**Aim of the exercise**: Output exactly, in the material below, the lines from the one with "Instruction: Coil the" through the one with "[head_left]". Omit all pictures.

---- Given data

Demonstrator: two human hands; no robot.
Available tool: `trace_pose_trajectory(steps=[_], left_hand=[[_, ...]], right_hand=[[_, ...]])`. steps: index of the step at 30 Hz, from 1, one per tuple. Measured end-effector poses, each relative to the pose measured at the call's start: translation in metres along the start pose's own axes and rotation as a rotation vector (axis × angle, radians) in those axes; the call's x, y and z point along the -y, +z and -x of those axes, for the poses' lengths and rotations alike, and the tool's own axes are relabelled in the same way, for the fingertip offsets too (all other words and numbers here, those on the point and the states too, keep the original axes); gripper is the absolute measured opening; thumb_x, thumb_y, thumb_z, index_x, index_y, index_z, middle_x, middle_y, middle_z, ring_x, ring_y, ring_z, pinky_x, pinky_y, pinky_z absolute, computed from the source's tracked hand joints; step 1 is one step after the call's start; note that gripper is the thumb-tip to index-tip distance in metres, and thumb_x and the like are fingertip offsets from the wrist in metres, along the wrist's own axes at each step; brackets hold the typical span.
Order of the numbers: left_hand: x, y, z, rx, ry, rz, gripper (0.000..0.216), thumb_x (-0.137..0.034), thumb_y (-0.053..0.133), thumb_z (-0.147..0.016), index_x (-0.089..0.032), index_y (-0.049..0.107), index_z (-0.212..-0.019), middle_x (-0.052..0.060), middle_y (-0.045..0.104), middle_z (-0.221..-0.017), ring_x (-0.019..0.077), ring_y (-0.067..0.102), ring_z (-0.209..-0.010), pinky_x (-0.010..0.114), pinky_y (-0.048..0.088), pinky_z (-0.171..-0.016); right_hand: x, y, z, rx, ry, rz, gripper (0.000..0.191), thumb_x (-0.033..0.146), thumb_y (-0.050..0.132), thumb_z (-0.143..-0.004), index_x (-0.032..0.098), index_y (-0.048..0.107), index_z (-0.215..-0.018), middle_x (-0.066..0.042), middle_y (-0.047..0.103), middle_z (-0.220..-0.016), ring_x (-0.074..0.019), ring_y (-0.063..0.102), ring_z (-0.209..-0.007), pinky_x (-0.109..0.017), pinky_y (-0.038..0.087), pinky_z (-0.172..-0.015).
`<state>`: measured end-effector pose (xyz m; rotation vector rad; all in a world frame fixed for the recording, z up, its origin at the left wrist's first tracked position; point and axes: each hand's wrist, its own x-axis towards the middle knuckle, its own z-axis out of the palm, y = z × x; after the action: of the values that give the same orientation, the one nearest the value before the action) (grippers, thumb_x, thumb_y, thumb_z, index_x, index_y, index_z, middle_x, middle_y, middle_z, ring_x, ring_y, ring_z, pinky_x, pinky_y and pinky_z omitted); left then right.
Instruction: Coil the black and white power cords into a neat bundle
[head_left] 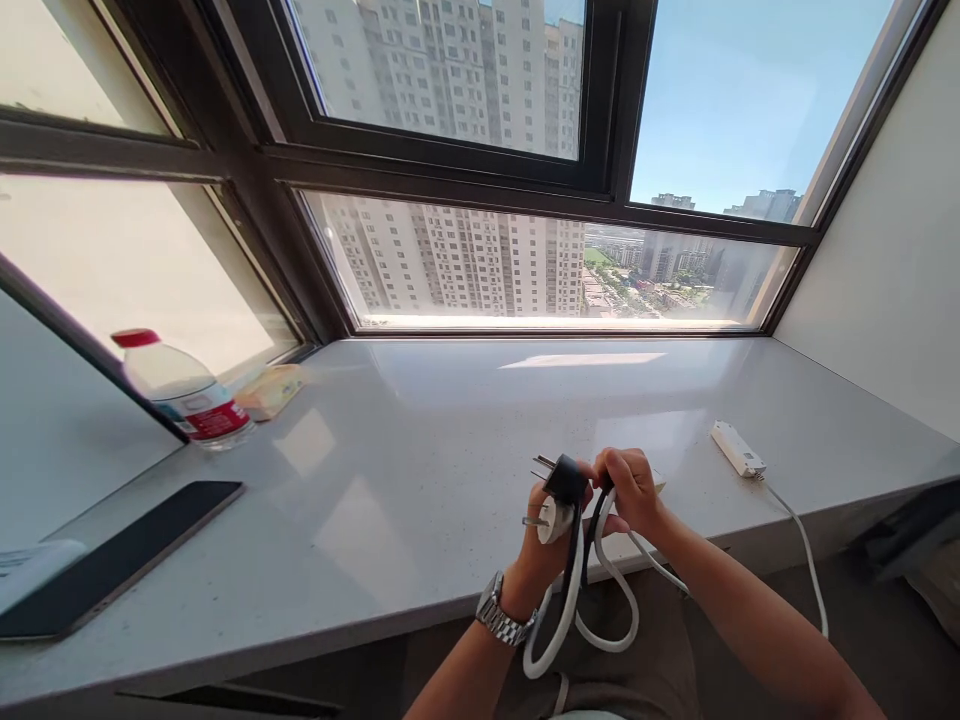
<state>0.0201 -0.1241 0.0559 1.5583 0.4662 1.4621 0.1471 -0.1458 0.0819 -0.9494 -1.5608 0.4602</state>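
Black plug (564, 478) and white plug (553, 519) sit together above the sill edge, prongs pointing left, both clasped in the left hand (546, 545). The right hand (634, 492) pinches the black and white cables (592, 590), which loop loosely below the wrists. Risk noted: the hanging loops may snag or slip from the pinch, and the exposed prongs could scrape the counter (420, 470). The white power strip (738, 449) lies apart to the right; its cord (806, 545) trails over the edge.

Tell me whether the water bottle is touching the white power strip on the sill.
Apart. The head view shows the water bottle far left and the white power strip far right, with bare sill between them.
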Motion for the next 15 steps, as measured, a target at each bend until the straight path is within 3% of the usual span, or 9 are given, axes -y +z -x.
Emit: trace_pose_trajectory(steps=[3,7,10,12,15], left_hand=[[-0.002,0.004,-0.003,-0.003,0.004,0.054,0.031,-0.031,0.082,-0.057,-0.022,0.066,-0.081,-0.006,0.048,-0.05,0.0081,0.037,-0.041,0.022,0.033,-0.041],[-0.015,0.008,-0.014,-0.175,0.02,-0.002,0.021,-0.034,0.079,-0.062,-0.02,0.065,-0.069,0.0,0.059,-0.071,0.0114,0.048,-0.054,0.025,0.042,-0.051],[-0.021,0.01,-0.018,-0.175,-0.034,0.062,0.021,-0.037,0.077,-0.065,-0.02,0.066,-0.071,0.003,0.063,-0.084,0.0135,0.054,-0.062,0.028,0.047,-0.059],[-0.021,0.011,-0.018,-0.142,-0.095,0.197,0.022,-0.04,0.074,-0.069,-0.02,0.064,-0.072,0.004,0.063,-0.078,0.0158,0.057,-0.067,0.031,0.049,-0.064],[-0.021,0.01,-0.023,-0.214,-0.145,0.405,0.025,-0.039,0.075,-0.069,-0.021,0.058,-0.071,0.0,0.058,-0.068,0.015,0.059,-0.069,0.031,0.051,-0.069]], right_hand=[[-0.007,0.008,0.003,-0.041,0.02,0.009,0.061,0.061,0.024,-0.092,0.02,0.041,-0.05,0.003,0.038,-0.044,-0.0097,0.034,-0.04,-0.025,0.028,-0.043],[-0.018,0.014,0.005,-0.041,0.001,0.104,0.059,0.058,0.021,-0.095,0.021,0.035,-0.051,0.003,0.038,-0.046,-0.0099,0.035,-0.041,-0.025,0.028,-0.044],[-0.018,0.016,0.007,0.013,0.01,0.231,0.051,0.048,0.022,-0.098,0.021,0.049,-0.063,0.002,0.048,-0.05,-0.0116,0.044,-0.044,-0.025,0.033,-0.047],[-0.016,0.016,0.01,0.038,0.011,0.381,0.041,0.042,0.028,-0.098,0.02,0.058,-0.082,-0.002,0.059,-0.062,-0.015,0.055,-0.054,-0.026,0.039,-0.055],[-0.016,0.015,0.019,0.04,-0.013,0.609,0.03,0.039,0.04,-0.094,0.019,0.058,-0.107,-0.011,0.067,-0.097,-0.0238,0.062,-0.089,-0.036,0.045,-0.079]])
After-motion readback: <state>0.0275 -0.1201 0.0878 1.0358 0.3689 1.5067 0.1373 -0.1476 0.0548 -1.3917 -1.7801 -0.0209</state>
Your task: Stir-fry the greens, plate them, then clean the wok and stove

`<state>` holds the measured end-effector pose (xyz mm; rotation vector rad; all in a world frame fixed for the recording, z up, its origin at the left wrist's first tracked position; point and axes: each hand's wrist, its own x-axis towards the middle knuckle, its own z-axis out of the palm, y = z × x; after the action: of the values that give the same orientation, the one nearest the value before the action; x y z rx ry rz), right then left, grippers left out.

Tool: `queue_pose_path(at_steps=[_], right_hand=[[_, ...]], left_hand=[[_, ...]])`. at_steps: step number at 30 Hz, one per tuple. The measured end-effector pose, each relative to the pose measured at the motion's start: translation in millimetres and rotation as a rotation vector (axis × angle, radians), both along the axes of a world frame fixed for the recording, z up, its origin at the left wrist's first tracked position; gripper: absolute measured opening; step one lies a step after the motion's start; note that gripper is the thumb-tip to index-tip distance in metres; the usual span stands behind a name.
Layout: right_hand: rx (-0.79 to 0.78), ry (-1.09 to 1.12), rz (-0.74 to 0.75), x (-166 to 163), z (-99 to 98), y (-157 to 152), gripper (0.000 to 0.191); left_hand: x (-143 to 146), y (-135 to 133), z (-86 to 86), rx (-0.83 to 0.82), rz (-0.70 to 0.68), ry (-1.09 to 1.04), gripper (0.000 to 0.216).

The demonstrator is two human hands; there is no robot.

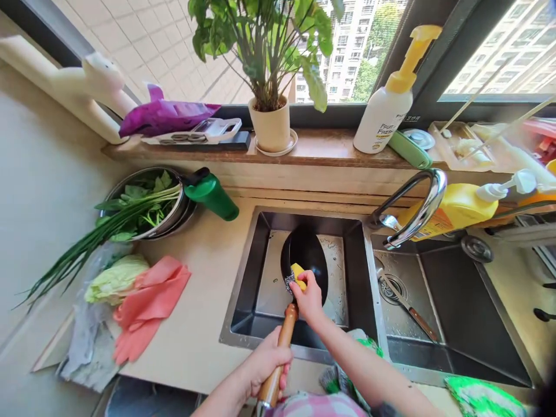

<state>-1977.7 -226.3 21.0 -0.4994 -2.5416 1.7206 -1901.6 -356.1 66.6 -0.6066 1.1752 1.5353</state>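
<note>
A black wok point(306, 249) is tilted over the left sink basin point(269, 260), its inside facing to the right. My left hand point(271, 356) is wrapped round its wooden handle point(286, 330) near the sink's front edge. In my right hand point(310, 295) is a yellow sponge point(297, 272) with a grey, glittery side, pressed against the wok near the handle joint. Whether the sponge touches the wok's rim or its inner wall is hard to tell.
A spatula-like utensil with a wooden handle point(421, 321) lies in the right basin point(460, 289) below the chrome faucet point(434, 191). At left are pink gloves point(152, 301), cabbage point(117, 278), a bowl of greens point(152, 200) and a green bottle point(215, 197). A potted plant point(271, 124) stands on the sill.
</note>
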Motion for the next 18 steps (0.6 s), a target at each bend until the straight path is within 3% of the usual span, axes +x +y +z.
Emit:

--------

**Reply to the exercise**:
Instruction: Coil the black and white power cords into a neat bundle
[head_left] 

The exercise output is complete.